_What you will do_
From the entries, return every line where the string "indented" shows up.

_Records drawn from a dataset_

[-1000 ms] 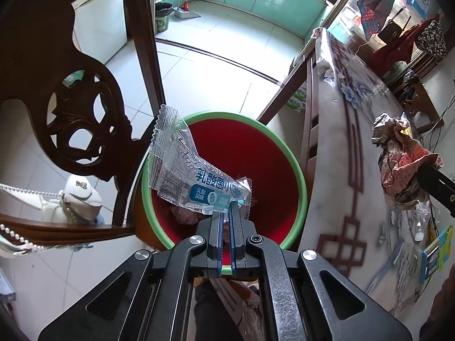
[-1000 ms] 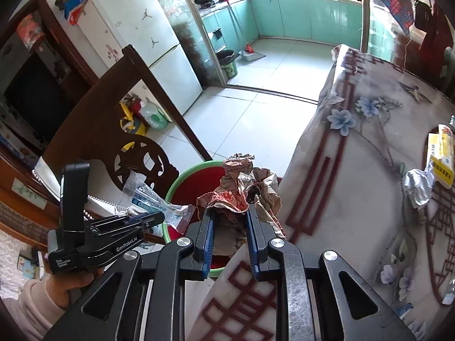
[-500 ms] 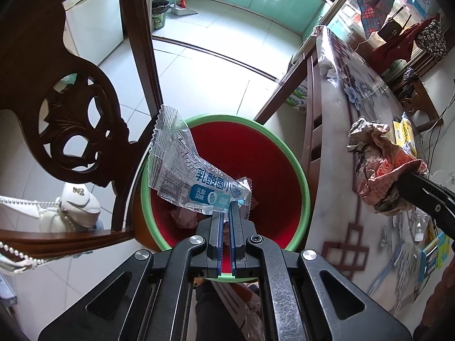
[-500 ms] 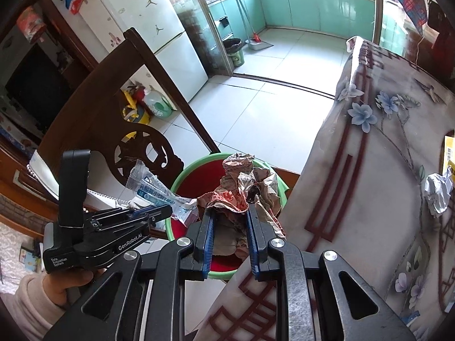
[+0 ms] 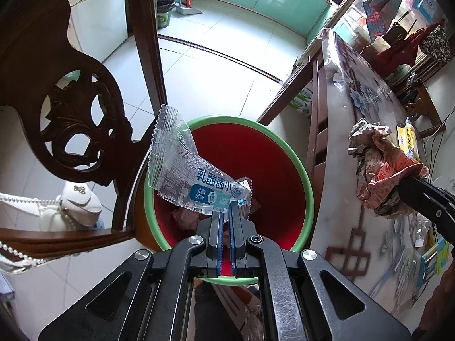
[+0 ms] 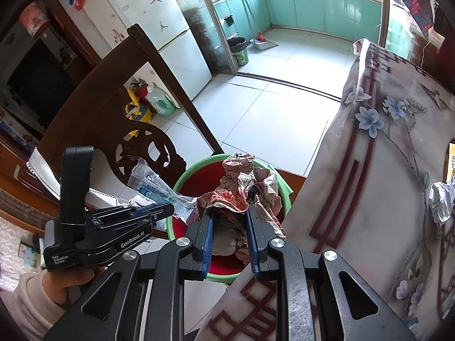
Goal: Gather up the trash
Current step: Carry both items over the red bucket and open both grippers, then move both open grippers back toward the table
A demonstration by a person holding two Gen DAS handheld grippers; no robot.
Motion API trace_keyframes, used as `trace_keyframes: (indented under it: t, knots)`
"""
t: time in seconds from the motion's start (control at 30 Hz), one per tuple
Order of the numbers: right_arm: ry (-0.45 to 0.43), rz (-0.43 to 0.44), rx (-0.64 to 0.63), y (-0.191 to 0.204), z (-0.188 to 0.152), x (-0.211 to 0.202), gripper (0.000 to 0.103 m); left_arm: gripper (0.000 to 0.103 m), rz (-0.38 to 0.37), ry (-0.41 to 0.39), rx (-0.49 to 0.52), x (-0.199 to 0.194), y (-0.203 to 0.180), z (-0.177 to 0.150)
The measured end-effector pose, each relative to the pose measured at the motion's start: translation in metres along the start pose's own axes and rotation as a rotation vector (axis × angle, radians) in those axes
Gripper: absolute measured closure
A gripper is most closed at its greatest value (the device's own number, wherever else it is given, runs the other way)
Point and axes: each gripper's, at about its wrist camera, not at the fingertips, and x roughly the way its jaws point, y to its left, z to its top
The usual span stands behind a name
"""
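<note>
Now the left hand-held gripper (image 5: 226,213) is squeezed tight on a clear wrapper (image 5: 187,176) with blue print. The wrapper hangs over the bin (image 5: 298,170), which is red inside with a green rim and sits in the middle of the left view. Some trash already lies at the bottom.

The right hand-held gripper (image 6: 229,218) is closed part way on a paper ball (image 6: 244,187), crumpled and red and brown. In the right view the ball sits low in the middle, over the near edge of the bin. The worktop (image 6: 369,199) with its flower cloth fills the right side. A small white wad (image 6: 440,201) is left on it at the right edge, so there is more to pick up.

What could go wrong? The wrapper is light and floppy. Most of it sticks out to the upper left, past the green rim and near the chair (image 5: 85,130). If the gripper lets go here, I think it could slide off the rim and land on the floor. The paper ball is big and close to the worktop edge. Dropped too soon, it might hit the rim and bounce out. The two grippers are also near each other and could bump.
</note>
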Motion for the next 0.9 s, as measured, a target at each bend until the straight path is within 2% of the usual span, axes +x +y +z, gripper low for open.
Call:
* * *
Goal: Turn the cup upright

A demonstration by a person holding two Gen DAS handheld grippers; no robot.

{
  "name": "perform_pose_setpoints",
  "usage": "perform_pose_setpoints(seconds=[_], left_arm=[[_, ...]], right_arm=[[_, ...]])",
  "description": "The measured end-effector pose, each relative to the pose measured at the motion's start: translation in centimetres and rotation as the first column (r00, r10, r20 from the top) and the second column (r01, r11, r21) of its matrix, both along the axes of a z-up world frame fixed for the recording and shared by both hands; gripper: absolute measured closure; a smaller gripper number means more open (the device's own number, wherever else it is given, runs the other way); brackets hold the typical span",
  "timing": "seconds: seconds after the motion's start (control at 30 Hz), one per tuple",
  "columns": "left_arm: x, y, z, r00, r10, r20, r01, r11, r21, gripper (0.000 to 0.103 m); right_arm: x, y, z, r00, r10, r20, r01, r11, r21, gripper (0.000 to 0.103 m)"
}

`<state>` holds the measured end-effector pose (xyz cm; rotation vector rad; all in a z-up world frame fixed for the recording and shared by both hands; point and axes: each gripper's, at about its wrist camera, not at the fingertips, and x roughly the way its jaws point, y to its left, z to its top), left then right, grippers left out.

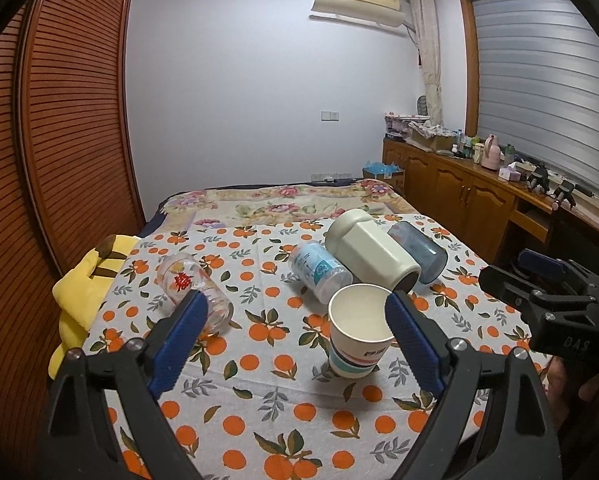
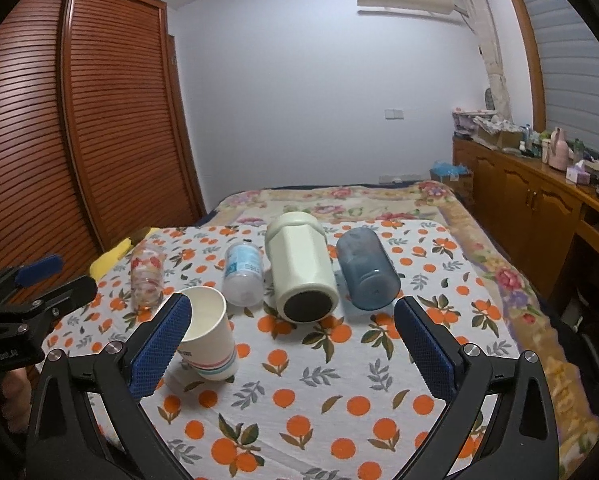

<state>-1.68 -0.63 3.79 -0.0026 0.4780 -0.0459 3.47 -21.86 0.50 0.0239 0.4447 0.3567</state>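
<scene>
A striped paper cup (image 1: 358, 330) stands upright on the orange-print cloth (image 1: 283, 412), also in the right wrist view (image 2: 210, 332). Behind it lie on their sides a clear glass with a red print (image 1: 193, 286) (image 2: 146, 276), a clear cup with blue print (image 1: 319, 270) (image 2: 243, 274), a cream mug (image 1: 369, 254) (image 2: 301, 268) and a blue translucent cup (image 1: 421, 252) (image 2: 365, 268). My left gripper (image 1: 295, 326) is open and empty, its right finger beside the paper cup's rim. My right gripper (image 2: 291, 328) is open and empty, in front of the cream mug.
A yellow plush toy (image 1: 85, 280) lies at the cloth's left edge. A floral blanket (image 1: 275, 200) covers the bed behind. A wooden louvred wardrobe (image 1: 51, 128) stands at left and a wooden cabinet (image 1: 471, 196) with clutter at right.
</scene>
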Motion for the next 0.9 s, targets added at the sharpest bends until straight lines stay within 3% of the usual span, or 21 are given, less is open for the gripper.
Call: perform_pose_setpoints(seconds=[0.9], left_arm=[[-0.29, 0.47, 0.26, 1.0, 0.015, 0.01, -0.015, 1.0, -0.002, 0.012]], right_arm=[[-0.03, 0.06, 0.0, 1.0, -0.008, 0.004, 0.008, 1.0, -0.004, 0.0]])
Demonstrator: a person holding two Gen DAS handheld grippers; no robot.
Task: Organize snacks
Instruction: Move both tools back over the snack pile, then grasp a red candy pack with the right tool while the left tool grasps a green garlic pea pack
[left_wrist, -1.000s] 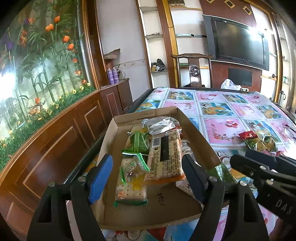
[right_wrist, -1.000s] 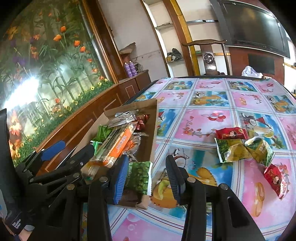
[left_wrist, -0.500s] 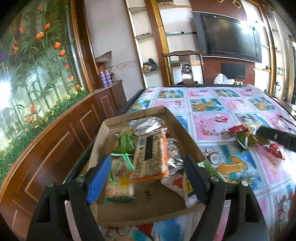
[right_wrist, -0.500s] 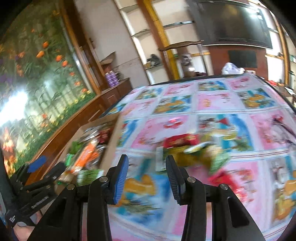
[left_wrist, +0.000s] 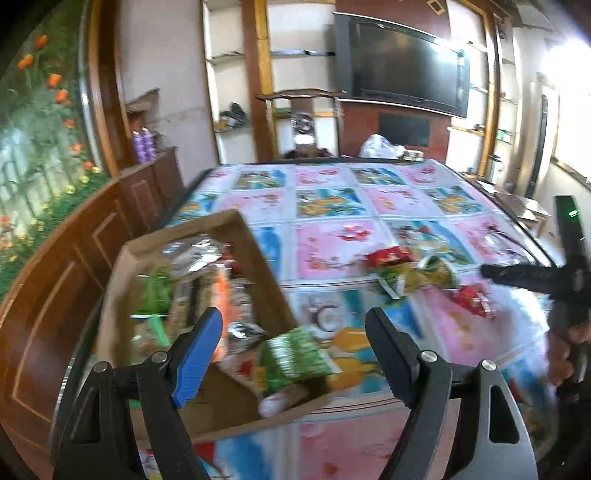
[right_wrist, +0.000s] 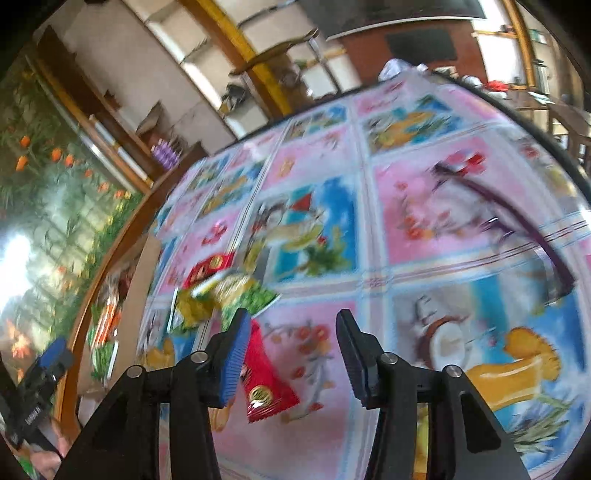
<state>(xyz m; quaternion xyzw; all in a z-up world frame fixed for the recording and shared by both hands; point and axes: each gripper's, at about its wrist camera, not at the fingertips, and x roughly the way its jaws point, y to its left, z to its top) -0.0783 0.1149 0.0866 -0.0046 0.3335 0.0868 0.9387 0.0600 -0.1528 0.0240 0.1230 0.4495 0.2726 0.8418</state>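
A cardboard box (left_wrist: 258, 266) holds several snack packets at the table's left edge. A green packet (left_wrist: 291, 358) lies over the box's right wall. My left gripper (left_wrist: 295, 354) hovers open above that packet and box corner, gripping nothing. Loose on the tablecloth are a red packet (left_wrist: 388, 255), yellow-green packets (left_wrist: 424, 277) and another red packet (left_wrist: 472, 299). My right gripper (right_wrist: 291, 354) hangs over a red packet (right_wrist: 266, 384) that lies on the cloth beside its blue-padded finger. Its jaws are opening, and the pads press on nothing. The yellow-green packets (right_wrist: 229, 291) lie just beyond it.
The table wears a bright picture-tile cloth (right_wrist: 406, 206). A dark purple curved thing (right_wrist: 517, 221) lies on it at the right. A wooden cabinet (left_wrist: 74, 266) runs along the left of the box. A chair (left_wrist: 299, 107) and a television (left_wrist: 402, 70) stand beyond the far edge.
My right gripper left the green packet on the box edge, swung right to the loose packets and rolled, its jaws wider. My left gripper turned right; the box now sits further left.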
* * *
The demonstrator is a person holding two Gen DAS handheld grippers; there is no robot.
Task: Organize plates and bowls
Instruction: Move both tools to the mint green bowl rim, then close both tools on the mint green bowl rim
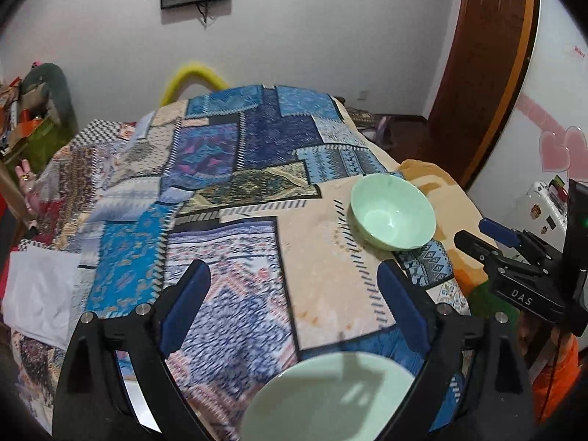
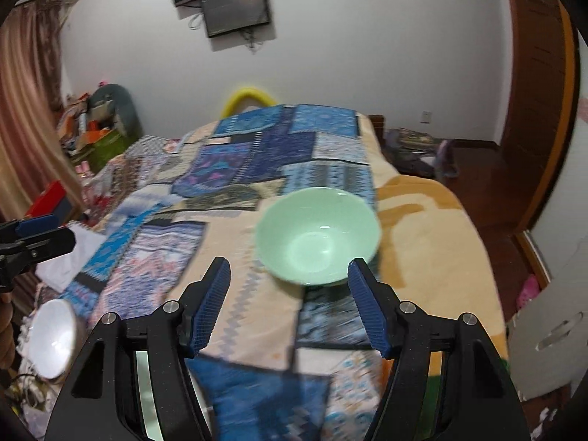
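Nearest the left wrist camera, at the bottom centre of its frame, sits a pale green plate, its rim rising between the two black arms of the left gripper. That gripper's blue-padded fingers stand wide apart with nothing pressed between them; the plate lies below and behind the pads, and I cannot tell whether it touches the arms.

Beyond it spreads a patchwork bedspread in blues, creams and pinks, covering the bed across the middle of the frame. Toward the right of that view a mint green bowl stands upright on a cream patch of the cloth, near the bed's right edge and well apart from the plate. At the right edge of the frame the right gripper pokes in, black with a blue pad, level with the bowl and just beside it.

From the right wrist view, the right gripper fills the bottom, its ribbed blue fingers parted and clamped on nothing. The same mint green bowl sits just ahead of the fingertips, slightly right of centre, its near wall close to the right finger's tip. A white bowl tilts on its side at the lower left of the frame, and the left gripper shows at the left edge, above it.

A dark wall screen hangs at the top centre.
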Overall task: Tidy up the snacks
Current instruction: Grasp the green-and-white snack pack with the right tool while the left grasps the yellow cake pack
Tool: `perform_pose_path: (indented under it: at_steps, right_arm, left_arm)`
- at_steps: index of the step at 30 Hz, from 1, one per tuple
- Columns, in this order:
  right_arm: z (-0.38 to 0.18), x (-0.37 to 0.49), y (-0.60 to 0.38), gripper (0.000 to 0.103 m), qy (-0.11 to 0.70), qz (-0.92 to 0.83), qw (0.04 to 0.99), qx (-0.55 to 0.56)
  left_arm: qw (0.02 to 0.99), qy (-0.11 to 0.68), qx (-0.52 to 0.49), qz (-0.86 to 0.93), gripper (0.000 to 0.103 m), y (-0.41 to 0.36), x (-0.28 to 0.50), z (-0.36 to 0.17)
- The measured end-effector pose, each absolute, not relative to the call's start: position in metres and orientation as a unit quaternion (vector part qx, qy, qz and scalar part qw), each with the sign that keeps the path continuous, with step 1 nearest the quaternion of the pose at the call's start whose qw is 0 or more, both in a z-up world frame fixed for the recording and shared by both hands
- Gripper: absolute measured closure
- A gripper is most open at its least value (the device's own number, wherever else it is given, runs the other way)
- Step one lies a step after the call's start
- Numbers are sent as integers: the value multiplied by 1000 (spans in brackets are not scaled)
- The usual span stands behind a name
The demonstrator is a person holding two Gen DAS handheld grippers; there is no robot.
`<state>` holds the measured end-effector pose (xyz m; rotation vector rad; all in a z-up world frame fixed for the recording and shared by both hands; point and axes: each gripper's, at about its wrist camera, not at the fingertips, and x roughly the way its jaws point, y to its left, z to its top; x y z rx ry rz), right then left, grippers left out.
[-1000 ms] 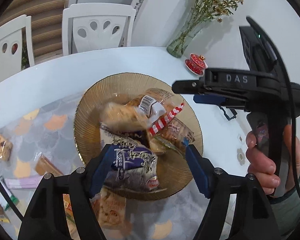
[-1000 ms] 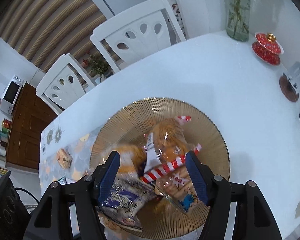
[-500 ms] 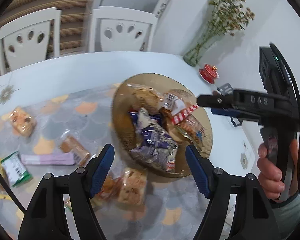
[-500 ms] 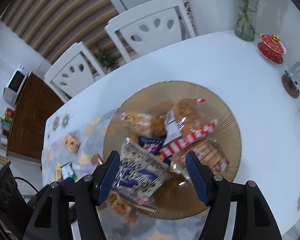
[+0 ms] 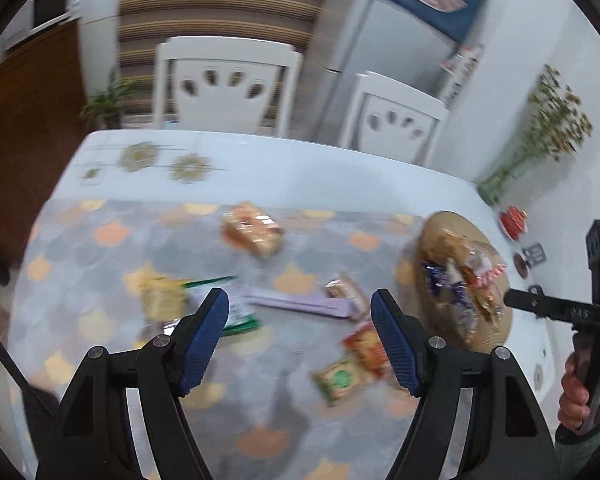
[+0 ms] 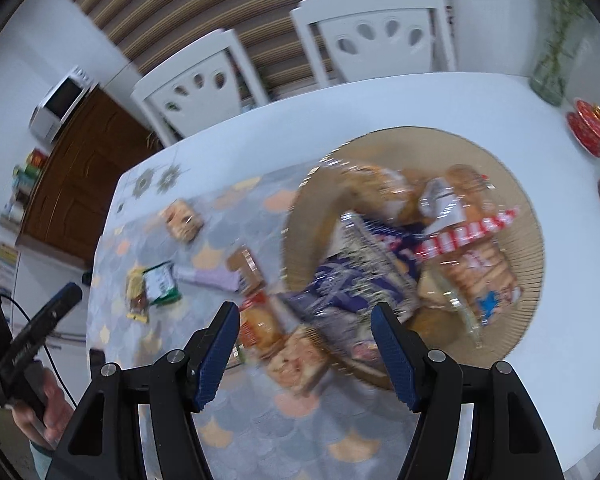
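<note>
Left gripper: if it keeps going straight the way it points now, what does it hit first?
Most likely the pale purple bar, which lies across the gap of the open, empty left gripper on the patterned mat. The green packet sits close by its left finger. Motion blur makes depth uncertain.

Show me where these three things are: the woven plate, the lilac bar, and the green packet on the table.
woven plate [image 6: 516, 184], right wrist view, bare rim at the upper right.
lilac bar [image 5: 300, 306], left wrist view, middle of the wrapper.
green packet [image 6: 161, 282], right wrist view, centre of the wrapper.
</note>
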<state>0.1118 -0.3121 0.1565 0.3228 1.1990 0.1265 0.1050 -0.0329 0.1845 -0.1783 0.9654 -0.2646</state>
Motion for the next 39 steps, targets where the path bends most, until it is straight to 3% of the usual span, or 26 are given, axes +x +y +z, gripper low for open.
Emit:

_Written solution_
Motion API trace_keyframes, used as `trace_keyframes: (indented under it: t, knots)`
Tool: `perform_pose_path: (indented under it: at_steps, right_arm, left_arm)`

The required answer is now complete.